Humans coactivate agonist-antagonist muscles to modulate the limb impedance (stiffness, damping, inertia) in a time- and task-dependent manner, independently from the kinematics of the limb. Estimation of the motor intent in terms of joint kinematics and impedance would therefore be relevant when substituting missing limbs with artificial ones.
We present AIC-UP, a novel framework for Adaptive Impedance Control of Upper-Limb Prosthesis that uses muscle-tendon models, driven by surface electromyographic signals from agonist-antagonist muscle groups, to enable voluntary control of the kinematics, stiffness and damping of a Degree of Freedom of a simulated robot. AIC-UP does not require measurement of joint torque or stiffness to train the models and it is therefore suitable for application in upper-limb prosthesis. This was achieved through i) reparameterization of muscle-tendon unit models, ii) the inclusion of structural assumptions to constrain the parameter space of the models, and iii) the formulation of an optimization framework for the training muscle-tendon models that includes a position-based impedance controller.
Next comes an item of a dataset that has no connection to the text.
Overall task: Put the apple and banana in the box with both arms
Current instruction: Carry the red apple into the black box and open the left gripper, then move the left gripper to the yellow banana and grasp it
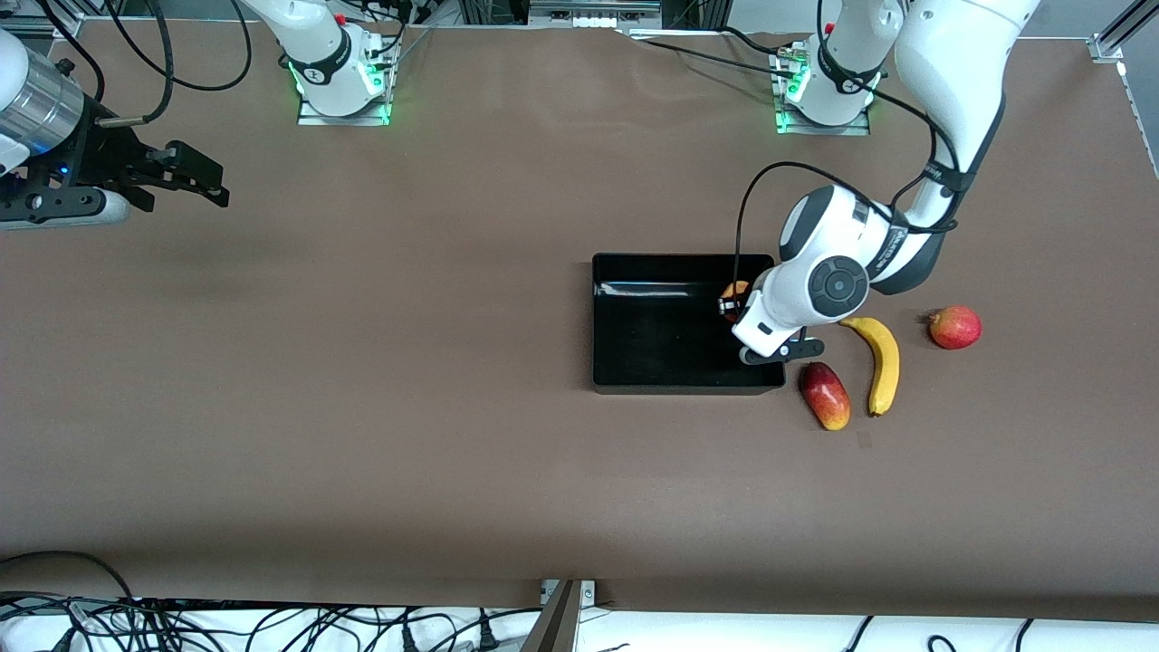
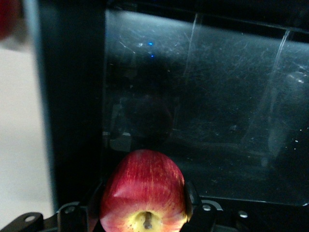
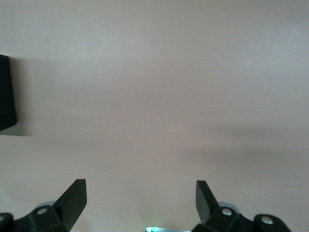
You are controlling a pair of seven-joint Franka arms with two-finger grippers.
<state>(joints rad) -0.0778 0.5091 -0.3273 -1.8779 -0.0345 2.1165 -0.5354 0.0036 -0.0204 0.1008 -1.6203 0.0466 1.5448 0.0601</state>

AIC-UP was evaluated with eight able-bodied subjects performing target-reaching tasks in simulation through wrist flexion-extension. The control performance was tested in free space and in the presence of unexpected perturbations.
We showed that AIC-UP outperformed a neural network that regresses the desired kinematics from EMG signals and allowed the able-bodied participants to exploit joint stiffness and damping adaptation to ensure stable interaction with the environment and successful task execution. While the methods were tested with a single amputee, the obtained results were coherent with those of the able-bodied participants.